La situación actual contrasta con la expectativa generada la semana pasada, cuando el riesgo país había perforado el piso de los 500 puntos, llegando a 496, tras el anuncio de Fitch. Esa baja había reavivado la esperanza de que el ministro de Economía, Luis Caputo, pudiera eventualmente buscar financiamiento en el mercado global, una posibilidad que, según el equipo económico, no se considera prioritaria por ahora, ya que se sienten cómodos financiándose en el mercado local. Sin embargo, los expertos coinciden en que la puerta del financiamiento externo seguirá cerrada hasta que el riesgo país se consolide por debajo de los 400 puntos.

Factores que impulsan el ascenso del riesgo país

El repunte del indicador se explica por una combinación de factores externos e internos. En el plano global, la turbulencia en los mercados internacionales, marcada por las idas y vueltas de la guerra entre Estados Unidos e Irán y su impacto en el petróleo y el comercio mundial, genera inquietud. Este viernes, la bolsa de Nueva York operó a la baja, arrastrando consigo a los activos globales, incluidos los papeles argentinos, con bonos que retrocedieron entre 0,7% y 1,3% y los ADRs perdiendo más del 5%.

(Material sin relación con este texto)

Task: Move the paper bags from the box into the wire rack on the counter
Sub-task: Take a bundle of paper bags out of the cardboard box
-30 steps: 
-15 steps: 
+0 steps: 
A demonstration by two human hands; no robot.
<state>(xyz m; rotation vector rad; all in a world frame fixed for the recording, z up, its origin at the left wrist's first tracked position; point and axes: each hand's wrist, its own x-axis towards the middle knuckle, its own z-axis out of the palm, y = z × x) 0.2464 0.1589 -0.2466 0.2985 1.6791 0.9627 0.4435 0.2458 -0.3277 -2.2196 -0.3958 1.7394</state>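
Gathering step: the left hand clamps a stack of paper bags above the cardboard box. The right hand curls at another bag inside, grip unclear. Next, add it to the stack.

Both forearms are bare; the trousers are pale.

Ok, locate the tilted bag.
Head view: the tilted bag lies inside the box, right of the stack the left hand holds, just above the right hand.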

A nivel local, si bien la mejora de Fitch y la baja de la inflación fueron bien recibidas, no lograron disipar las dudas de los inversores. Otros temas que dominaron la agenda semanal y generaron preocupación incluyen la masiva protesta por el desfinanciamiento de las universidades públicas y las denuncias sobre bienes no declarados del jefe de Gabinete, Manuel Adorni.

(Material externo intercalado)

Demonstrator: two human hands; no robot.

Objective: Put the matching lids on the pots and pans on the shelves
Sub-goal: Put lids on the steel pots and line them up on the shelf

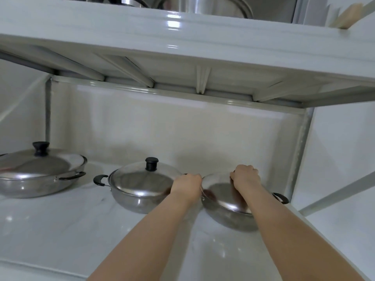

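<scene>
Three steel pans stand on the white shelf. The right pan carries a steel lid; my right hand is closed over the lid's knob, which is hidden. My left hand grips the left side of that pan, at its rim or handle. The middle pan wears a lid with a black knob. At the far left, the large pan also has a lid with a black knob on it.
An upper shelf hangs low over the pans, with more steel pots on top. A white back wall closes the shelf. A black handle sticks out to the right of the right pan, near the frame post.
</scene>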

La semana pasada, una declaración del presidente Javier Milei en una reunión de Gabinete, donde afirmó preferir “perder una elección antes que echar a un inocente” al respaldar a su ex vocero, volvió a poner sobre la mesa la posibilidad de un cambio de ciclo político en 2027. Esta perspectiva, que el propio Milei y Caputo denominan el “riesgo kuka”, suma inquietud entre los inversores y se traduce en una prima de riesgo.

La visión de los especialistas

“Que Argentina rinda cerca del 10% cuando países con calificaciones similares operan bastante más abajo responde a varios factores. Por un lado, es la concentración de vencimientos futuros; por otro, la necesidad de consolidar previsibilidad respecto de la continuidad del programa económico. A eso se suma el historial de defaults y reestructuraciones argentinas en la percepción de riesgo y en la valuación de los activos soberanos”,

señaló Emilio Botto, Jefe de Estrategia de Mills Capital. Su análisis subraya que el mercado continúa asignando una prima vinculada al escenario político y a la continuidad del programa económico actual.

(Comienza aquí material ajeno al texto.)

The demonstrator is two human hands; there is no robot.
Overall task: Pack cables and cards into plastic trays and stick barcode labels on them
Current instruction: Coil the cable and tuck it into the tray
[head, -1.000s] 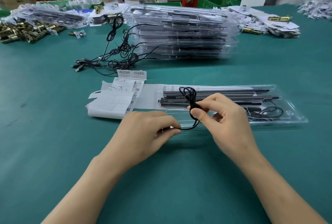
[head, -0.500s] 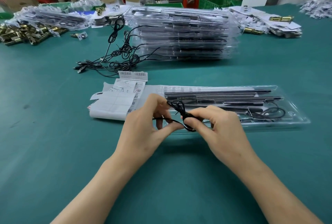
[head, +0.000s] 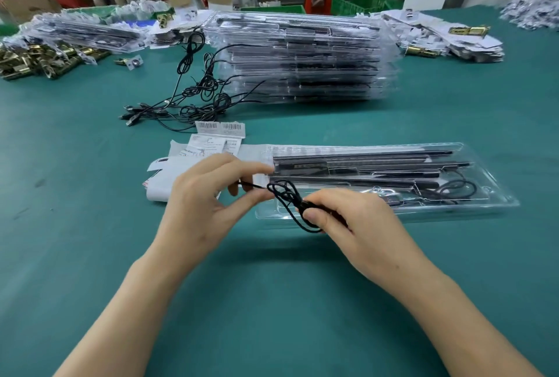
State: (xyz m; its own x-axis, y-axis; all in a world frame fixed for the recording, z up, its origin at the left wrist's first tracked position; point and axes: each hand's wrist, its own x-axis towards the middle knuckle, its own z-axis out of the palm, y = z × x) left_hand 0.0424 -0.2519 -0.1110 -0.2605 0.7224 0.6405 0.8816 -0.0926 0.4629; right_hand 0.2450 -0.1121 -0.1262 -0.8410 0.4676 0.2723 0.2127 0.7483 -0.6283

La reciente colocación de deuda por parte de la Secretaría de Finanzas, que tuvo que pagar tasas más altas por los bonos con vencimiento posterior a 2027, refuerza esta percepción. Botto explicó que “la diferencia de tasas entre bonos que vencen dentro del actual mandato y aquellos con duration más larga muestra que el mercado sigue asignando una prima vinculada al escenario político y a la continuidad del programa económico. El spread entre AO27 y AO28 refleja justamente esa sensibilidad: más que la calificación crediticia puntual, hoy pesa la capacidad de sostener consistencia macroeconómica en el tiempo”.

En este contexto de incertidumbre, el dólar minorista en la cotización del Banco Nación también reflejó la presión, subiendo cinco pesos en la rueda para ubicarse en $1.420.